The worst part of what he was saying was that a small part of it was true for me. I wanted more than anything the motherhood that he implied my body was for. I could not avoid the truth that I had given up my chance to be an academic, and then any chance of ascending at the fashion magazine, to start a family with a man who lately touched me only in the company of others.
“I’m going to recommend some things for you, Tansy. Well, for you and Guy.” He smiled as he said this, shifting his body slightly. “Really, this goes for everyone.” He raised his voice, and I was suddenly aware that I was the show that night. Guy, I noticed, had his hand on Aster’s knee. The entire congregation of several dozen, my husband included, had been listening to our conversation. They all watched us. Well, they mostly watched Father M. More than one mouth hung open to collect his wisdom. “Now, you don’t have to do anything you don’t want to do, but when you just let yourself feel good, Tansy, that is when the magic starts to happen.” He shook his head at his own profundity.

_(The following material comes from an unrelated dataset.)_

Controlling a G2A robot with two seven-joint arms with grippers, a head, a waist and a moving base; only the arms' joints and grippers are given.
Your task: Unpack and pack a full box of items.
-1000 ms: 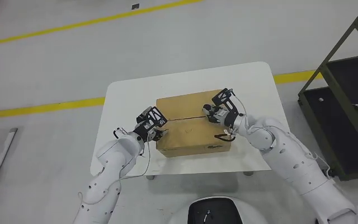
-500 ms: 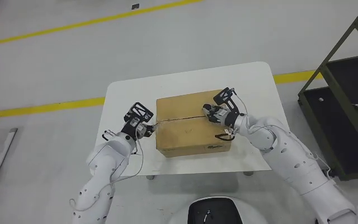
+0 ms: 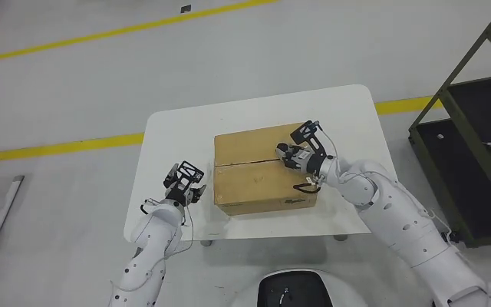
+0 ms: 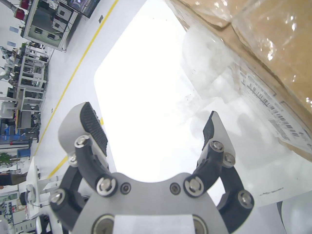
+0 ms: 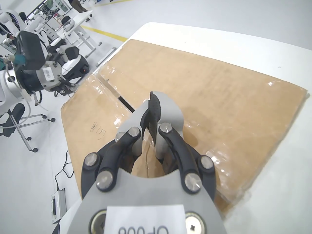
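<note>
- The box (image 3: 257, 180) sits shut in the middle of the table (image 3: 173, 134). Its flaps meet at a seam (image 3: 245, 162) across the top, under glossy clear tape (image 4: 268, 20).
- Bare tabletop rings the box on every side. The widest strip lies off its left end, with a narrower one along the side nearest the robot.
- The left claw (image 4: 151, 116) hangs over that wide strip, just beside the box's left end. Its fingers are spread wide, with nothing between them and touching nothing.
- The right claw (image 5: 152, 108) is on top of the box at the seam, toward the right end. Its fingers are pinched tight together; whether they nip the tape, I cannot tell.
- Since a second ago, the left claw has backed off the seam's left end and out over the table. The right claw has not budged.
</note>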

I looked around and saw everyone else nodding their heads, too.
“I think you need to enjoy your body more,” he continued. “You get what I’m saying to you, Tansy? Make yourself feel good. And make your husband feel good, too. We’re not bound by a lot of the moral mumbo-jumbo that society traps people with. The most important thing a woman can be is a creator of life. A creator of pleasure for her husband. For her community. That’s when women are most empowered. Empowerment. That’s the name of the game. That’s what we’re all about here. Worshipping women as the goddesses they are. Best way to be a goddess, to be your most powerful self, is to let your husband worship you, too.”

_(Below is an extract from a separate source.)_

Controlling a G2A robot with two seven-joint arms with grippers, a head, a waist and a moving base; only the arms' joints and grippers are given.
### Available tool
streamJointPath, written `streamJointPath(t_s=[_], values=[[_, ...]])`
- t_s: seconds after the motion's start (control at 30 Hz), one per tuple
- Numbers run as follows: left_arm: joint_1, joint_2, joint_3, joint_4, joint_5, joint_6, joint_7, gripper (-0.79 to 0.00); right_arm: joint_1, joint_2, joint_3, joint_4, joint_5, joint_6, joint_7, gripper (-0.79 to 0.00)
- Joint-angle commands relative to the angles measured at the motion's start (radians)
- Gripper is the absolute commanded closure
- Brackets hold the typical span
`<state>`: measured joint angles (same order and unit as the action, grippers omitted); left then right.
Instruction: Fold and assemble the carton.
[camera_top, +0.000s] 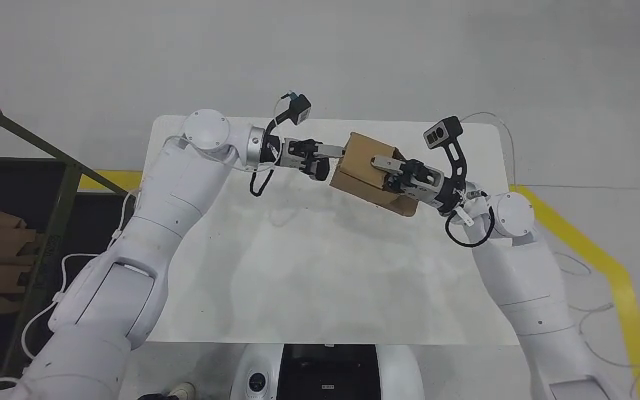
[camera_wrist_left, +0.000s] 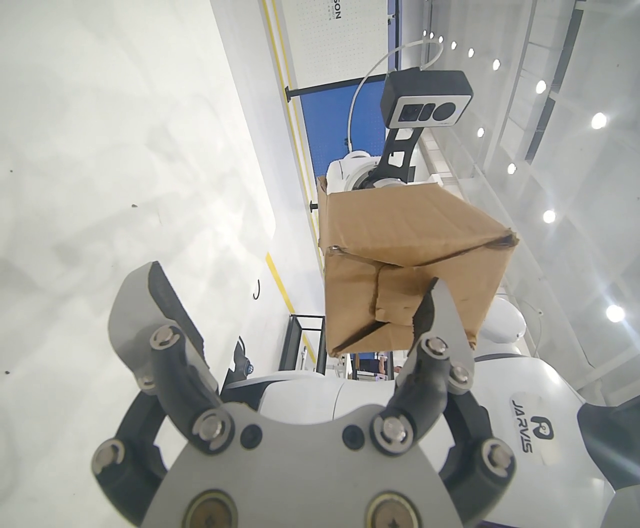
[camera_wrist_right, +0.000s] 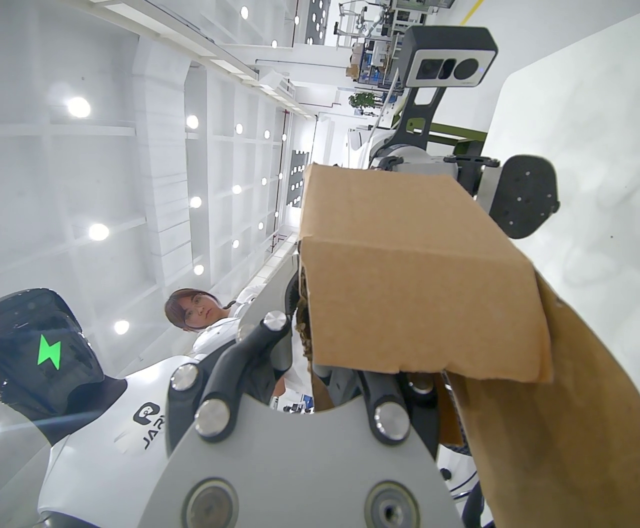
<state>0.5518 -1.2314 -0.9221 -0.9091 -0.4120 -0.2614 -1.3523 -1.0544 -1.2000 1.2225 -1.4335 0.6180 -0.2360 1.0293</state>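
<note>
Corrugated brown carton (camera_top: 356, 176), boxy with folded end flaps, sits clamped in right gripper (camera_top: 387, 166); left gripper (camera_top: 324, 162) spread wide.

Room was pretty plain tbh. A white table (camera_top: 300, 290) sat on a pale grey floor (camera_top: 320, 50). A yellow line (camera_top: 565, 220) ran along the floor past the table's right side, and another bit poked out at its left. Left of the table stood a dark green frame (camera_top: 40, 165), with some brown cardboard (camera_top: 12, 245) stacked just past it. High over the table was a white gridded ceiling (camera_wrist_right: 160, 165) with loads of round lights (camera_wrist_right: 79, 106), all on. Well beyond the table there was a blue panel (camera_wrist_left: 340, 125) and a leafy plant (camera_wrist_right: 362, 100).
</note>
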Motion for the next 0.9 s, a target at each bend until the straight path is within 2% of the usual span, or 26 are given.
streamJointPath(t_s=[0.0,0.7,0.87], values=[[0.001,0.001,-0.003,0.004,0.002,-0.006,0.001,-0.785,0.001,0.001,0.001,0.003,-0.013,0.003,-0.003,0.000],[0.001,0.001,-0.004,0.005,0.001,-0.007,0.002,-0.785,0.000,0.002,0.001,0.002,-0.023,0.004,-0.010,0.000],[0.034,0.007,-0.010,-0.052,0.026,0.016,0.051,-0.785,-0.016,0.002,-0.001,-0.023,-0.046,0.010,-0.048,0.000]])
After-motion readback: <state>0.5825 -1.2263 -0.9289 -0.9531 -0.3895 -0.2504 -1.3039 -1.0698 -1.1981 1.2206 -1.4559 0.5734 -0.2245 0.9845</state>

I had closed my eyes by this point. One. Two. Three. Four. I heard some clapping. A cup of fragrant tea was in my hand suddenly, and my wariness—mortification, really—transformed into the slightly euphoric detachment of the hot springs night. Their tea had a palliative, or medicinal, effect. I was soothed by the warmth and fragrance, and slid gradually into woozy relief. The effects are very subtle. Until I was let in on the secret of their tea, I knew only that it appeared in my hands, like magic, when I needed it most.
I had several more cups in quick succession, my breath easing after every sip. I was the lecture that Sunday, an object lesson for the congregants from near and far to contemplate my failures as a woman and as a wife. One. Two. Three. Four. The only way for it to have been any worse would have been for me to acknowledge his effect on me. A consuming rage. If not for their fragrant tea, I might now be accused of committing additional crimes in Bellinas.
Mia came to my rescue, softly announcing what passed as dessert. The women had set out simple plates of sliced fruit, and the nonresidents began to leave. Eventually, it was time for us to go too. We walked the short distance back to our bungalow buffeted by the cold wind, and I was grateful for her presence. Something must have clicked for Guy during the session. Had the other men not clapped his back and punched his arms as we left? They were sending him off to bring his wife back into her body. Did they not wink at him when I wasn’t looking the entire evening? As usual, the door appeared to open on its own. We practically surfed up the stairs, my hand in Guy’s, but I pushed him away in panicked breaths.
“No, please, another time, Guy,” I pleaded.
“You say you want a baby, Tansy, and then you won’t let me come near you.” He threw my hand back to me. His raised voice sounded as loud as the wind. Or perhaps it was the wind, the nightly howls amplifying his anger. I sometimes accused him of raising his voice, when we were fighting, but he would tell me that was just how he spoke. That I was too sensitive. That my hearing had been affected by how emotional I was.
But I wanted a child, that was true. This was typically the way to go about it. “I’m sorry, Guy. Come back. I’ll be better,” I called out to him. For the first and what would be the only time in Bellinas, my husband and I came together. I didn’t know it then, but it was already too late.